## Problem statement:
A word-for-word reproduction of the listing is required.

## Raw data:
•••
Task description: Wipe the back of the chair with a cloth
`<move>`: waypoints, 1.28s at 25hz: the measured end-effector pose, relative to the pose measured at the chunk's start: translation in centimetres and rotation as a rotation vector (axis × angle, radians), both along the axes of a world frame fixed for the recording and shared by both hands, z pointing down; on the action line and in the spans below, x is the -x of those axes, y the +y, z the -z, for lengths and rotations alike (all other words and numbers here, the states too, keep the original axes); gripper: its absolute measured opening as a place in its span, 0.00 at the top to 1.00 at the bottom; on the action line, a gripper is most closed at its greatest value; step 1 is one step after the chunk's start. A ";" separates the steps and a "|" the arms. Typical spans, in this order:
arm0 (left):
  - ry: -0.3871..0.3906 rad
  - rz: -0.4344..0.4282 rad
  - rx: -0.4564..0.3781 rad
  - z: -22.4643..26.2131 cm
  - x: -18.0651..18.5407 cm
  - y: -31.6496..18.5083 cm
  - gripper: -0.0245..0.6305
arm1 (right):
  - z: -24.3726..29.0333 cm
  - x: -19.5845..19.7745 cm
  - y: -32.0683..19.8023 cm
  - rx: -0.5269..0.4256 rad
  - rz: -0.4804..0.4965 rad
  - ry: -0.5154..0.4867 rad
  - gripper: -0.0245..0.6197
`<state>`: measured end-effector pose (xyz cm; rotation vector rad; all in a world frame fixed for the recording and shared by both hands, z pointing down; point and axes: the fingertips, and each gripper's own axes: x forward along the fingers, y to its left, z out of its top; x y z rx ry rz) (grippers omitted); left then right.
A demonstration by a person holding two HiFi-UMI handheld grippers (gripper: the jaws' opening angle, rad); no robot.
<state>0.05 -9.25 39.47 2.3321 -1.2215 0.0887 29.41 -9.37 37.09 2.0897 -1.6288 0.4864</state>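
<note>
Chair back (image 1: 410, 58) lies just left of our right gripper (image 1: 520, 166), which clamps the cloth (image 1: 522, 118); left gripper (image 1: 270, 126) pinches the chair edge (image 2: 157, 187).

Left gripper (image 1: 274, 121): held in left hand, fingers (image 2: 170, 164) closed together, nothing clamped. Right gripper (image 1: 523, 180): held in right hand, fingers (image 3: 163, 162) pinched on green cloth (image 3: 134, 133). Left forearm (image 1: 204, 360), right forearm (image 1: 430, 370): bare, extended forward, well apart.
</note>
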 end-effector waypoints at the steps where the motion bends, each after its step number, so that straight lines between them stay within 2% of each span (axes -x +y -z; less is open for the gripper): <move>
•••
## Your solution:
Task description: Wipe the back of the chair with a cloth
`<move>`: waypoints, 1.28s at 25hz: the measured end-effector pose, relative to the pose measured at the chunk's start: translation in centimetres and rotation as a rotation vector (axis × angle, radians), both along the axes of a world frame fixed for the recording and shared by both hands, z pointing down; on the action line and in the spans below, x is the -x of those axes, y the +y, z the -z, for lengths and rotations alike (all other words and numbers here, the states too, keep the original axes); gripper: its absolute measured opening as a place in its span, 0.00 at the top to 1.00 at the bottom; on the action line, a gripper is most closed at its greatest value; step 1 is one step after the chunk's start. A ";" separates the steps and a "|" the arms. Typical spans, in this order:
arm0 (left):
  - ry: -0.3871..0.3906 rad
  - rz: -0.4344..0.4282 rad
  - rx: -0.4564..0.3781 rad
  - z: -22.4643..26.2131 cm
  - x: -18.0651..18.5407 cm
  - y: -31.6496..18.5083 cm
  - gripper: -0.0245..0.6305
arm1 (right):
  - z: -24.3726..29.0333 cm
  - x: -19.5845..19.7745 cm
  - y: -32.0683..19.8023 cm
  - rx: -0.5269..0.4256 rad
  - rz: -0.4804..0.4965 rad
  - ry: -0.5154..0.4867 rad
  - gripper: -0.0245..0.6197
`<state>`: measured end-effector pose (xyz cm; rotation vector rad; all in a world frame fixed for the recording and shared by both hands, z pointing down; point and axes: the fingertips, and each gripper's own axes: x forward along the fingers, y to its left, z out of its top; x y z rx ry rz) (grippers omitted); left then right.
A demonstration by a person holding two HiFi-UMI handheld grippers (gripper: the jaws' opening angle, rad); no robot.
<state>0.05 -9.25 39.47 2.3321 -1.2215 0.0887 29.41 -9.37 37.09 2.0897 -1.6288 0.4864</state>
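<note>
Chair back (image 1: 410, 58) lies just left of our right gripper (image 1: 520, 166), which clamps the cloth (image 1: 522, 118); left gripper (image 1: 270, 126) pinches the chair edge (image 2: 157, 187).

Left gripper (image 1: 274, 121): held in left hand, fingers (image 2: 170, 164) closed together, nothing clamped. Right gripper (image 1: 523, 180): held in right hand, fingers (image 3: 163, 162) pinched on green cloth (image 3: 134, 133). Left forearm (image 1: 204, 360), right forearm (image 1: 430, 370): bare, extended forward, well apart.
</note>
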 end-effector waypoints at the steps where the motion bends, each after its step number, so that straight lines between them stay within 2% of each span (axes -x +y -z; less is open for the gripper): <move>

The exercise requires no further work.